## [Assignment]
Please return all lines from the records below that include the string "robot".

Collection entries
□ □ □ □ □

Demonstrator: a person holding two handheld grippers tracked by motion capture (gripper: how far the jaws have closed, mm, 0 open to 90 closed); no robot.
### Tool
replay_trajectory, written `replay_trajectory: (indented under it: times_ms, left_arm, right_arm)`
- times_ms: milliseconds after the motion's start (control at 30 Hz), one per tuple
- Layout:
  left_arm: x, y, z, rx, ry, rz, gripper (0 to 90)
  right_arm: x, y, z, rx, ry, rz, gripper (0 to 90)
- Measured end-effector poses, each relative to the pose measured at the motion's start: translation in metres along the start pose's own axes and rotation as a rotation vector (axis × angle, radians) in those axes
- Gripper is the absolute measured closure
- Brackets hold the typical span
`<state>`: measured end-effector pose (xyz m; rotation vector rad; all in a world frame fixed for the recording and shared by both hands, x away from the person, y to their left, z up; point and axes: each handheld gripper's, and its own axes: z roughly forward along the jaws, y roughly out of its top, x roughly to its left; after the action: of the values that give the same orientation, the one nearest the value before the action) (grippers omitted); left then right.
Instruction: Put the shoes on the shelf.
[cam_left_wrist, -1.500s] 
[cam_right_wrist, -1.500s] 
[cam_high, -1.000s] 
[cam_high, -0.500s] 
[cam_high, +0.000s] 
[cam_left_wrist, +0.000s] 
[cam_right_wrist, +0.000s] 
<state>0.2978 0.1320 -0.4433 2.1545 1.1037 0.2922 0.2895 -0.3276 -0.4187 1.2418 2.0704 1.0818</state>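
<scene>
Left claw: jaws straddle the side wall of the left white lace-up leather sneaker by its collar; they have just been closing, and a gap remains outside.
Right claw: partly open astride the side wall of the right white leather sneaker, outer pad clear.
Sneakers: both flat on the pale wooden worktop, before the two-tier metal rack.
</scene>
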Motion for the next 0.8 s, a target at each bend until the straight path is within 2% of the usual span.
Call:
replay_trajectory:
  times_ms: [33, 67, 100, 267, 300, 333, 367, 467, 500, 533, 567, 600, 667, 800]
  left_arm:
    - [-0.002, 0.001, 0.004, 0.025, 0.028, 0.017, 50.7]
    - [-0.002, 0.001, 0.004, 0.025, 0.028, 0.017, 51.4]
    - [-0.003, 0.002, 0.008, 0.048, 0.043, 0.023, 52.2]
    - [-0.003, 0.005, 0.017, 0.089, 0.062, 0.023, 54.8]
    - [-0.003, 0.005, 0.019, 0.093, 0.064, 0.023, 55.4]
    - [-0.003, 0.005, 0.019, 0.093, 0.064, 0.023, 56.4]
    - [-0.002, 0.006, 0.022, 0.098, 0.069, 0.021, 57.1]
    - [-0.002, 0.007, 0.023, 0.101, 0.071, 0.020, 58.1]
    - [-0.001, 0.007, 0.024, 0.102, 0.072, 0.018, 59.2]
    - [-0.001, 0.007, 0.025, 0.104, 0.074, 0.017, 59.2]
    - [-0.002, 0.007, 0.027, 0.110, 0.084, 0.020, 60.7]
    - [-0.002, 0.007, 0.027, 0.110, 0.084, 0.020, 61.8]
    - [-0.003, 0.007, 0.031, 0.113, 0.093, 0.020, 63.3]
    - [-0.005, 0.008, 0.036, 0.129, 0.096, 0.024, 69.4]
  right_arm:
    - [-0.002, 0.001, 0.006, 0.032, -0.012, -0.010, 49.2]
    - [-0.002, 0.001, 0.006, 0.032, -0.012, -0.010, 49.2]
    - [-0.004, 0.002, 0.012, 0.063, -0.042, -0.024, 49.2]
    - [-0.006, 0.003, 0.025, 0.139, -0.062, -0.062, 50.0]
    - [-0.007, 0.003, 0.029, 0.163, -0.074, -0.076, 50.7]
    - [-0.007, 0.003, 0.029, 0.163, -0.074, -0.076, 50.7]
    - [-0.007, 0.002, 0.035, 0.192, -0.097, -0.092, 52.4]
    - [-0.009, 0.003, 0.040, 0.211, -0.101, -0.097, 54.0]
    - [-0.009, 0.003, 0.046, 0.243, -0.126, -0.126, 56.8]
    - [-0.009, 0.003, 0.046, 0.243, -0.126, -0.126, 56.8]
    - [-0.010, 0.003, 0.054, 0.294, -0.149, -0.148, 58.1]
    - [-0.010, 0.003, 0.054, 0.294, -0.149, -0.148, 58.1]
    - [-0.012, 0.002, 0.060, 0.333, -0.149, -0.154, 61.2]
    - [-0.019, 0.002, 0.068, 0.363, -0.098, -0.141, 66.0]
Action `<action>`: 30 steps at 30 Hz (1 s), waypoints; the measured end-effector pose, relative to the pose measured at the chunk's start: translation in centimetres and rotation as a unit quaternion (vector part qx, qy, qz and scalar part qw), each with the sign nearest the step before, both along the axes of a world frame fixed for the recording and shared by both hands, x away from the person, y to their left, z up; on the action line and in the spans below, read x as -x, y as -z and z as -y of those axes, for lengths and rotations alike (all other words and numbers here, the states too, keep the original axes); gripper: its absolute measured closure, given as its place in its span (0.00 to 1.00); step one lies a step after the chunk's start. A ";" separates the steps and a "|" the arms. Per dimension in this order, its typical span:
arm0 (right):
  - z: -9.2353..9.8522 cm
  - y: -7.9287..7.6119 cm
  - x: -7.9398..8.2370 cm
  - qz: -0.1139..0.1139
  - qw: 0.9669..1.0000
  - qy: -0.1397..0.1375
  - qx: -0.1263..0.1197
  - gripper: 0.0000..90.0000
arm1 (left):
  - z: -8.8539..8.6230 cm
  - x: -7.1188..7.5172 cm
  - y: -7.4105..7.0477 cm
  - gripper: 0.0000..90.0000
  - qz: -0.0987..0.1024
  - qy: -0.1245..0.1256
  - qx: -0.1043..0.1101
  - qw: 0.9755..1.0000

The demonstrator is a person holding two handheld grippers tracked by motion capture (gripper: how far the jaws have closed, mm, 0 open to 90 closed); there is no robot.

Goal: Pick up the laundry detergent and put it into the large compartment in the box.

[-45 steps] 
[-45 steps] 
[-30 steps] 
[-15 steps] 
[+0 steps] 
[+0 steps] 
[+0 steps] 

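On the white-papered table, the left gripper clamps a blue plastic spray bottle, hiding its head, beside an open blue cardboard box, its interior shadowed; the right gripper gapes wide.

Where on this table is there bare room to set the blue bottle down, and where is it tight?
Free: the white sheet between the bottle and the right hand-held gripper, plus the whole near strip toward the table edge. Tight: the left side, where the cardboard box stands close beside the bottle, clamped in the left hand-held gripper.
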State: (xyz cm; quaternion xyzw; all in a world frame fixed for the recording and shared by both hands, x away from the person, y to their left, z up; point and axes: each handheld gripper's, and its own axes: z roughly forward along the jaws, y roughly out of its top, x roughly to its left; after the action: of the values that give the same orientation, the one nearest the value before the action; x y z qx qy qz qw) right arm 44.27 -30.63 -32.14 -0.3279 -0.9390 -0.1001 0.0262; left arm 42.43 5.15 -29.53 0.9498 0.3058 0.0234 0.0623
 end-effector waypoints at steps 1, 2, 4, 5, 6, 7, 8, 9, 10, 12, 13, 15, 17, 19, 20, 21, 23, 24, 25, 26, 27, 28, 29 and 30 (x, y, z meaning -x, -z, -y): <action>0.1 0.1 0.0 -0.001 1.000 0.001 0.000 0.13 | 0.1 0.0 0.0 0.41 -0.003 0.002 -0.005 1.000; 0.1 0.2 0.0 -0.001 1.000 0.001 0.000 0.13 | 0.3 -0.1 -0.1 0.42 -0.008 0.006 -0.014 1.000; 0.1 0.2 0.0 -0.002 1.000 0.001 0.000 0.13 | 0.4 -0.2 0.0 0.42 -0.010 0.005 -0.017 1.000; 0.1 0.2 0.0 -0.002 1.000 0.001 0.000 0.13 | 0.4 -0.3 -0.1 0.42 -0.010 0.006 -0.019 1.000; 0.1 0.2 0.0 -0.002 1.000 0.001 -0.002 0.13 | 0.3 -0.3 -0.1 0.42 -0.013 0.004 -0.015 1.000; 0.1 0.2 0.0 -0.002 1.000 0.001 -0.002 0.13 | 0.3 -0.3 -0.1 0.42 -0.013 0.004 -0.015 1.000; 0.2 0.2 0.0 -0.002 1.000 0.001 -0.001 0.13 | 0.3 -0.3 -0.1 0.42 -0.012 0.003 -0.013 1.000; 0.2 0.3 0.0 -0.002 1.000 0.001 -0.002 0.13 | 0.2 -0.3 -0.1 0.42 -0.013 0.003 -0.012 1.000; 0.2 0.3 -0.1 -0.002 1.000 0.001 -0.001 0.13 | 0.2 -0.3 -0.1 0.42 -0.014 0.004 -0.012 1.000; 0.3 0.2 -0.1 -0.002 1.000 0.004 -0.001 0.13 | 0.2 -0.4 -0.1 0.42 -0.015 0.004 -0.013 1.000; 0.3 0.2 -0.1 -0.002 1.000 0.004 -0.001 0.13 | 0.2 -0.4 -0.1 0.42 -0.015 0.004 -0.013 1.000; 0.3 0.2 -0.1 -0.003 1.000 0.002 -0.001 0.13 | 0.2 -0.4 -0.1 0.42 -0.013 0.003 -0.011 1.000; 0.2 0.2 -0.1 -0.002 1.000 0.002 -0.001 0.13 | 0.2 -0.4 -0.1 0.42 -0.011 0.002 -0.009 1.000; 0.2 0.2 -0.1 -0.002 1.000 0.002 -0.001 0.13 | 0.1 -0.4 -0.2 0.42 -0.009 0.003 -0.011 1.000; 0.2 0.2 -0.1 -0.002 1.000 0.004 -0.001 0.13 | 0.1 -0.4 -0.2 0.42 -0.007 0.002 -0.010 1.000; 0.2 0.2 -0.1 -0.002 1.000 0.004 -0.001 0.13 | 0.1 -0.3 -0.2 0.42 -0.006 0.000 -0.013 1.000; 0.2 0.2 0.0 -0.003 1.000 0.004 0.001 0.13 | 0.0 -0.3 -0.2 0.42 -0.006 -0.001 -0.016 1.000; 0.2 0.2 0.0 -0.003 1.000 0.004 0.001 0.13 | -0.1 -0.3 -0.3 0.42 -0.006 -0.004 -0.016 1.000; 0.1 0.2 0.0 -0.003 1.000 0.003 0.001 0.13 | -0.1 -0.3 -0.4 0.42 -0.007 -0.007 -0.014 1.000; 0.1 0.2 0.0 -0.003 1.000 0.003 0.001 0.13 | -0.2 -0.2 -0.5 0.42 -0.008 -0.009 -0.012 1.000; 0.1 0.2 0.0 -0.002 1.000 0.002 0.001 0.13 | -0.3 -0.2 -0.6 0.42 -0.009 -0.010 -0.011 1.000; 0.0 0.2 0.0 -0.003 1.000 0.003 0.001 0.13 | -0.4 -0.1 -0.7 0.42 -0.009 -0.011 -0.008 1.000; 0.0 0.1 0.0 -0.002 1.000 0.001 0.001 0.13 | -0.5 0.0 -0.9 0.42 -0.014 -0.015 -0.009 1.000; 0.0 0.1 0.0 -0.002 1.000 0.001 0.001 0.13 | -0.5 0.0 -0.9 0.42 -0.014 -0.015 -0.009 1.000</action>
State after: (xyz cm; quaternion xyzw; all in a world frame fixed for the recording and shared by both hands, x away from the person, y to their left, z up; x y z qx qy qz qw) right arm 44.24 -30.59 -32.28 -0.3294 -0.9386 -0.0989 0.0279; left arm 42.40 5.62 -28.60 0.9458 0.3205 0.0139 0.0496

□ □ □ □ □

## [Written response]
Demonstrator: a person holding two handheld grippers tracked by motion capture (gripper: how far the jaws have closed, mm, 0 open to 90 closed); no robot.
The demonstrator is a person holding two handheld grippers tracked by motion capture (gripper: how far the jaws have closed, mm, 0 open to 90 closed); there is no robot.

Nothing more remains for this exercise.